= EXERCISE REQUIREMENTS =
Read the lines below, and copy any that contain the string "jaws".

= DATA EXCERPT =
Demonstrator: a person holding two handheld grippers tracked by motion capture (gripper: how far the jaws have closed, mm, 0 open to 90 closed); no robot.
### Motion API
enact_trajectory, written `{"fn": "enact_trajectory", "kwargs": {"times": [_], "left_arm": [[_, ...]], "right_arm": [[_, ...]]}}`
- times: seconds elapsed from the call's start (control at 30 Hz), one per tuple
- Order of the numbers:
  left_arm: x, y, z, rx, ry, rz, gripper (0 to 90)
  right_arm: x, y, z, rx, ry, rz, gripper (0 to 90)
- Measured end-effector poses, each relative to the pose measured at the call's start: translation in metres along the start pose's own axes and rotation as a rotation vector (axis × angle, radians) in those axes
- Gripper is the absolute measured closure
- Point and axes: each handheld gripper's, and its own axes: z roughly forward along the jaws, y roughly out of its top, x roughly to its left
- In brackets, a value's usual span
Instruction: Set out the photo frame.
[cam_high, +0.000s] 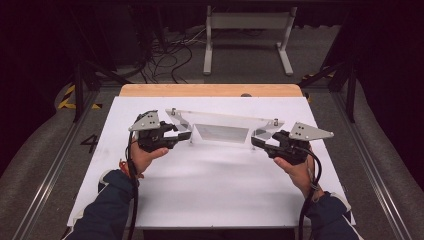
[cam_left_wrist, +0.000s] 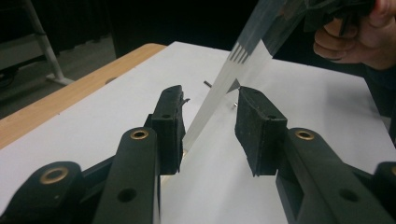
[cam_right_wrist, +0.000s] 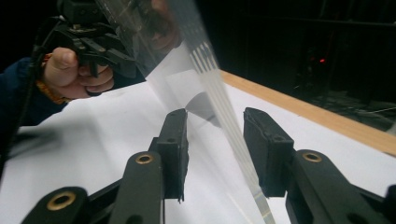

= SOLUTION BELOW =
Demonstrator: a person holding two handheld grippers tracked by motion capture (gripper: how far the jaws have closed, mm, 0 open to 90 closed); no robot.
- Point and axes: each handheld gripper's, and its own axes: z roughly forward along the jaws, y roughly out of its top, x roughly to its left

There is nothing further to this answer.